Exercise details:
Write out every entry exactly as it stands.

Material provided:

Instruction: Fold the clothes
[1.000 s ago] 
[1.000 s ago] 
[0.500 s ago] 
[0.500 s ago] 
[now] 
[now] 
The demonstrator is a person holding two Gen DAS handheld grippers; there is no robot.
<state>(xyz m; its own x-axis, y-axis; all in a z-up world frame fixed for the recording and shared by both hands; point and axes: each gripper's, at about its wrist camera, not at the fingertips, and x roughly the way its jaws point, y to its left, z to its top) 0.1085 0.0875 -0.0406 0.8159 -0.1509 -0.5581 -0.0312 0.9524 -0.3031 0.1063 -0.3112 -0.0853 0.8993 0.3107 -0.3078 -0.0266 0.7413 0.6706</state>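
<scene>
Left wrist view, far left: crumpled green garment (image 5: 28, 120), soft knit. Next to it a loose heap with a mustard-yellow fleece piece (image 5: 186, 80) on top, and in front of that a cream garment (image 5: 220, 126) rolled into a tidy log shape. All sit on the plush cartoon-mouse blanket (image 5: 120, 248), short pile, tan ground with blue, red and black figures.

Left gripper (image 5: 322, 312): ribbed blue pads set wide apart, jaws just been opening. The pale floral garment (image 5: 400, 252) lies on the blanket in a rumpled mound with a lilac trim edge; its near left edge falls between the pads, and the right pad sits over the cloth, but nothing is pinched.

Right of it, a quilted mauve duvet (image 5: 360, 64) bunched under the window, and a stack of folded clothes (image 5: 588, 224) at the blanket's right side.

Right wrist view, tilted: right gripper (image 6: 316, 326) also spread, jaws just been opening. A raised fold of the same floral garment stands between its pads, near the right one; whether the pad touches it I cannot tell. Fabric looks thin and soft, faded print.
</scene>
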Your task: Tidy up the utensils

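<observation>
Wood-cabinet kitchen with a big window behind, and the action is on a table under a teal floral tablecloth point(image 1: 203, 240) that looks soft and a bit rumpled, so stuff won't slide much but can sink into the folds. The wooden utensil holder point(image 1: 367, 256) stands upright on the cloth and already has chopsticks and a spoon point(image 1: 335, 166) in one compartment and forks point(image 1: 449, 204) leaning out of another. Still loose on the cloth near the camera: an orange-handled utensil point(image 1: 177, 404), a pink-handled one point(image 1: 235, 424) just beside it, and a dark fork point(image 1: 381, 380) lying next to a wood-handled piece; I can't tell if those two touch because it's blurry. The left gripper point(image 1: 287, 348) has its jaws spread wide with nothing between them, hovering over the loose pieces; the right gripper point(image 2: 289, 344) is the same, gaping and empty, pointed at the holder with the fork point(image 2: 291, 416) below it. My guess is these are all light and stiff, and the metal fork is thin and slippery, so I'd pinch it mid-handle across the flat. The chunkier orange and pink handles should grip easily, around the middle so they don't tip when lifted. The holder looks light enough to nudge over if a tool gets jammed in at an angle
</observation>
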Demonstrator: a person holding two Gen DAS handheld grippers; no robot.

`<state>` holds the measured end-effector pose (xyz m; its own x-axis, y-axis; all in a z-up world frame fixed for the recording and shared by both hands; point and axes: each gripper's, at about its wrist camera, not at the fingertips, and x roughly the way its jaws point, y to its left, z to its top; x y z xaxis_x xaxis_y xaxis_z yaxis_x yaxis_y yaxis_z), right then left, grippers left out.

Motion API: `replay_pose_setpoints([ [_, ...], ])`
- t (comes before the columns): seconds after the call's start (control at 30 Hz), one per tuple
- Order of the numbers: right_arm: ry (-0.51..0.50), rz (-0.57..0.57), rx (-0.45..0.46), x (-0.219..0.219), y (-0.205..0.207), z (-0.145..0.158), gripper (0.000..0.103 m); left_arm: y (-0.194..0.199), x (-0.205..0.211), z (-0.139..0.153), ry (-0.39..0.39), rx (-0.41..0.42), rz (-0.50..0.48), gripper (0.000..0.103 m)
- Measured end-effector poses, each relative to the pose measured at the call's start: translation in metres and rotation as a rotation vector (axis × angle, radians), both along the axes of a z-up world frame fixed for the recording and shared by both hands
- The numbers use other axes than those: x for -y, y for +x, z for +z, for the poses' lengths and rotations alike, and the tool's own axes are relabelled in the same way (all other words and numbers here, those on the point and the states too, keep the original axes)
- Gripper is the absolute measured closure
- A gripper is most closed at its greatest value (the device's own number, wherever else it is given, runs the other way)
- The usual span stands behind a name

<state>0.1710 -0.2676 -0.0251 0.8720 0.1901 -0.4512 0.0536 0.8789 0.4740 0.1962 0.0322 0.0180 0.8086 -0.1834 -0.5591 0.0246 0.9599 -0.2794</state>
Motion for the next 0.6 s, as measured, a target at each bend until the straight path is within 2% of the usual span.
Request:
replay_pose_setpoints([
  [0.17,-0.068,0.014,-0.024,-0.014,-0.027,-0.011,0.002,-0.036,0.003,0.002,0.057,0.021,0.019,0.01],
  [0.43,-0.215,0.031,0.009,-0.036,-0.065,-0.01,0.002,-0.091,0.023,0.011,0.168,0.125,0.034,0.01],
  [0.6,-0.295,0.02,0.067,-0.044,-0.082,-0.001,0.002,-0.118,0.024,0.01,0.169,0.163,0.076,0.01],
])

Reply:
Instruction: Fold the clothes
[1.000 s ago] 
[1.000 s ago] 
[0.500 s ago] 
[0.500 s ago] 
[now] 
[now] 
The demonstrator is a person holding two Gen DAS handheld grippers; there is no robot.
<state>(xyz m; its own x-axis, y-axis; all in a z-up world frame fixed for the recording and shared by both hands; point and axes: each gripper's, at about its wrist camera, not at the fingertips, and x roughly the way its jaws point, y to its left, z to its top) 0.1085 0.0875 -0.0406 0.8159 -0.1509 -0.5581 -0.0312 0.9524 -0.3031 0.1063 -0.3112 -0.0853 0.8993 0.3107 -0.3078 -0.0266 0.7413 0.6706</state>
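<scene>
Left wrist view, far left: crumpled green garment (image 5: 28, 120), soft knit. Next to it a loose heap with a mustard-yellow fleece piece (image 5: 186, 80) on top, and in front of that a cream garment (image 5: 220, 126) rolled into a tidy log shape. All sit on the plush cartoon-mouse blanket (image 5: 120, 248), short pile, tan ground with blue, red and black figures.

Left gripper (image 5: 322, 312): ribbed blue pads set wide apart, jaws just been opening. The pale floral garment (image 5: 400, 252) lies on the blanket in a rumpled mound with a lilac trim edge; its near left edge falls between the pads, and the right pad sits over the cloth, but nothing is pinched.

Right of it, a quilted mauve duvet (image 5: 360, 64) bunched under the window, and a stack of folded clothes (image 5: 588, 224) at the blanket's right side.

Right wrist view, tilted: right gripper (image 6: 316, 326) also spread, jaws just been opening. A raised fold of the same floral garment stands between its pads, near the right one; whether the pad touches it I cannot tell. Fabric looks thin and soft, faded print.
</scene>
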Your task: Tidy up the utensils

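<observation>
Wood-cabinet kitchen with a big window behind, and the action is on a table under a teal floral tablecloth point(image 1: 203, 240) that looks soft and a bit rumpled, so stuff won't slide much but can sink into the folds. The wooden utensil holder point(image 1: 367, 256) stands upright on the cloth and already has chopsticks and a spoon point(image 1: 335, 166) in one compartment and forks point(image 1: 449, 204) leaning out of another. Still loose on the cloth near the camera: an orange-handled utensil point(image 1: 177, 404), a pink-handled one point(image 1: 235, 424) just beside it, and a dark fork point(image 1: 381, 380) lying next to a wood-handled piece; I can't tell if those two touch because it's blurry. The left gripper point(image 1: 287, 348) has its jaws spread wide with nothing between them, hovering over the loose pieces; the right gripper point(image 2: 289, 344) is the same, gaping and empty, pointed at the holder with the fork point(image 2: 291, 416) below it. My guess is these are all light and stiff, and the metal fork is thin and slippery, so I'd pinch it mid-handle across the flat. The chunkier orange and pink handles should grip easily, around the middle so they don't tip when lifted. The holder looks light enough to nudge over if a tool gets jammed in at an angle
</observation>
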Demonstrator: a person holding two Gen DAS handheld grippers; no robot.

`<state>` holds the measured end-effector pose (xyz m; its own x-axis, y-axis; all in a z-up world frame fixed for the recording and shared by both hands; point and axes: each gripper's, at about its wrist camera, not at the fingertips, and x roughly the way its jaws point, y to its left, z to its top; x y z xaxis_x xaxis_y xaxis_z yaxis_x yaxis_y yaxis_z), right then left, grippers left out.

Motion API: `replay_pose_setpoints([ [_, ...], ])`
- t (comes before the columns): seconds after the call's start (control at 30 Hz), one per tuple
- Order of the numbers: right_arm: ry (-0.51..0.50), rz (-0.57..0.57), rx (-0.45..0.46), x (-0.219..0.219), y (-0.205..0.207), z (-0.145..0.158), gripper (0.000..0.103 m); left_arm: y (-0.194..0.199), x (-0.205..0.211), z (-0.139..0.153), ry (-0.39..0.39), rx (-0.41..0.42), rz (-0.50..0.48), gripper (0.000..0.103 m)
- Measured end-effector poses, each relative to the pose measured at the call's start: translation in metres and rotation as a rotation vector (axis × angle, radians), both along the axes of a z-up world frame fixed for the recording and shared by both hands
- The numbers use other axes than those: x for -y, y for +x, z for +z, for the poses' lengths and rotations alike, and the tool's own axes are relabelled in the same way (all other words and numbers here, those on the point and the states too, keep the original axes)
- Gripper is the absolute measured closure
- A gripper is most closed at its greatest value (the device's own number, wherever else it is given, runs the other way)
- The usual span stands behind a name

<state>0.1710 -0.2676 -0.0251 0.8720 0.1901 -0.4512 0.0536 0.8789 0.4740 0.1962 0.0322 0.0180 0.8086 -0.1834 -0.5591 0.0246 0.9599 -0.2794</state>
Motion for the next 0.6 s, as measured, a target at each bend until the straight path is within 2% of the usual span.
Request:
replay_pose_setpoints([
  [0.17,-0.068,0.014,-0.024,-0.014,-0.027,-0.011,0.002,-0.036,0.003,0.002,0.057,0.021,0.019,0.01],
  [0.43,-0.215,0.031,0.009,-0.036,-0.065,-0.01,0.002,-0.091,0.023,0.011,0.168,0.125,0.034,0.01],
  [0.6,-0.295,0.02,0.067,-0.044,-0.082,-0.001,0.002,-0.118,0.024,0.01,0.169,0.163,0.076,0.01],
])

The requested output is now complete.